• **TRY IT**: Examine each line of the data. Copy the line if it includes the word "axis".

• **DATA SHOWN**:
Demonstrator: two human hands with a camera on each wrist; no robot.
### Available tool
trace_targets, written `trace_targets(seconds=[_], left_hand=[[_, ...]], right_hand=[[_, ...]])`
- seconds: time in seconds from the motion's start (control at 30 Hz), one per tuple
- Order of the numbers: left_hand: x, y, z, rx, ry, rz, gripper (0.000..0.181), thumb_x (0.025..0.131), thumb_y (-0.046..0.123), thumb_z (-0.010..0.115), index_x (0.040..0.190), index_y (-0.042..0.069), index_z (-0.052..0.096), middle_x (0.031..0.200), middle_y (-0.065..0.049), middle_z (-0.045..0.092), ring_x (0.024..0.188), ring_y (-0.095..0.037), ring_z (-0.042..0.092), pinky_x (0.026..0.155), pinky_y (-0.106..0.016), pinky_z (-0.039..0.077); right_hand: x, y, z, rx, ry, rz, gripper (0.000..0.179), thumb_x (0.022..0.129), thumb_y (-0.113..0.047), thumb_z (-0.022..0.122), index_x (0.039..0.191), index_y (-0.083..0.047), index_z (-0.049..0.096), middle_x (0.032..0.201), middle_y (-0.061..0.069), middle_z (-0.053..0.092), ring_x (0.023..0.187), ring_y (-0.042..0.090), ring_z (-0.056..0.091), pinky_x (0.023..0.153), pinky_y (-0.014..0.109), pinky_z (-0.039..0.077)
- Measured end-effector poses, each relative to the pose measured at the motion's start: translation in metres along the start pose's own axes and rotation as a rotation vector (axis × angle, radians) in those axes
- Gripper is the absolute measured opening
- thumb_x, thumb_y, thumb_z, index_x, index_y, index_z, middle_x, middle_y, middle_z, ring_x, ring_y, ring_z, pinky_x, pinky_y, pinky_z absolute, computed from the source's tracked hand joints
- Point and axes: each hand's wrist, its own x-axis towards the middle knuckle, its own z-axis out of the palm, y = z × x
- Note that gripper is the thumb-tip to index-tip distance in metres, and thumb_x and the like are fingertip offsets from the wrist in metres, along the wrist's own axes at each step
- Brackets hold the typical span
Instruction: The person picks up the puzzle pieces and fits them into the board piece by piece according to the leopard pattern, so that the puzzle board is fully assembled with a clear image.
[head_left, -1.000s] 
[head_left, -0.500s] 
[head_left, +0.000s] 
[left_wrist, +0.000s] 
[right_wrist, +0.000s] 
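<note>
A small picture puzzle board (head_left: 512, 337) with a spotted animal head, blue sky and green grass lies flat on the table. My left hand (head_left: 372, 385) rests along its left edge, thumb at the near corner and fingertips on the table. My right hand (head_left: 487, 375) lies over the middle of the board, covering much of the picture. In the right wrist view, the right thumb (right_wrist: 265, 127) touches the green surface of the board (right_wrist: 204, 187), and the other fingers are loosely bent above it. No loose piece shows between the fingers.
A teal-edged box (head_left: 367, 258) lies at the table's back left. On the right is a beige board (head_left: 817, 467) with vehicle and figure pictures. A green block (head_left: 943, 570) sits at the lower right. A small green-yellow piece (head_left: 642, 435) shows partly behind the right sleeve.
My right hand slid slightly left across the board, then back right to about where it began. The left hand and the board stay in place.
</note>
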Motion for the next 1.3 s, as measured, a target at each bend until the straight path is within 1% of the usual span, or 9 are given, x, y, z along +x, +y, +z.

• **RESPONSE BOX**:
- Measured end-effector poses, each relative to the pose measured at the motion's start: translation in metres along the start pose's own axes and rotation as a rotation vector (axis × angle, radians) in those axes
- Point and axes: each hand's wrist, its own x-axis towards the middle knuckle, its own z-axis out of the palm, y = z × x

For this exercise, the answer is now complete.